Everything in the listing beneath must be transcribed exactly.

####

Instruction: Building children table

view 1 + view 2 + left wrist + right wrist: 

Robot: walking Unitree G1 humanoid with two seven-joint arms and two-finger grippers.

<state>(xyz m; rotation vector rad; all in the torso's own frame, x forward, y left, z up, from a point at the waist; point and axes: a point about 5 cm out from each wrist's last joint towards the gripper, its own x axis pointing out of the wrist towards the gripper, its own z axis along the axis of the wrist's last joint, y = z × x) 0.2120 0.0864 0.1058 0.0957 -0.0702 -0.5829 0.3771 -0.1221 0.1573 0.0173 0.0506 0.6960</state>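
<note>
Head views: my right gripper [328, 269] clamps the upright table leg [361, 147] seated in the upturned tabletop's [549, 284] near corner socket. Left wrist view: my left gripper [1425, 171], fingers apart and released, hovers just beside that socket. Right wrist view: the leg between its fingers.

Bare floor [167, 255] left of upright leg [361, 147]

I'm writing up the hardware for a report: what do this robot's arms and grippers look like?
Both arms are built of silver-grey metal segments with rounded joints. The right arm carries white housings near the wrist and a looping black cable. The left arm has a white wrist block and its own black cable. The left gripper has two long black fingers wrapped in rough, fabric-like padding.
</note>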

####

**Task response:**
Instruction: Building children table

view 1 + view 2 + left wrist + right wrist: 

Robot: walking Unitree G1 humanoid with two seven-joint arms and two-finger grippers.

<state>(xyz m; rotation vector rad; all in the torso's own frame, x forward, y left, z up, from a point at the waist; point and axes: a point about 5 cm out from each wrist's last joint towards the gripper, its own x axis pointing out of the wrist towards the gripper, its own z axis along the axis of the wrist's last joint, y = z × x) 0.2120 0.0864 0.1058 0.0957 -0.0702 -0.5829 0.3771 -0.1221 0.1573 0.0173 0.0506 0.6960</state>
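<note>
Head views: my right gripper [328, 269] clamps the upright table leg [361, 147] seated in the upturned tabletop's [549, 284] near corner socket. Left wrist view: my left gripper [1425, 171], fingers apart and released, hovers just beside that socket. Right wrist view: the leg between its fingers.

Bare floor [167, 255] left of upright leg [361, 147]

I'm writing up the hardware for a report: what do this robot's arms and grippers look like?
Both arms are built of silver-grey metal segments with rounded joints. The right arm carries white housings near the wrist and a looping black cable. The left arm has a white wrist block and its own black cable. The left gripper has two long black fingers wrapped in rough, fabric-like padding.
</note>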

Now the output is complete.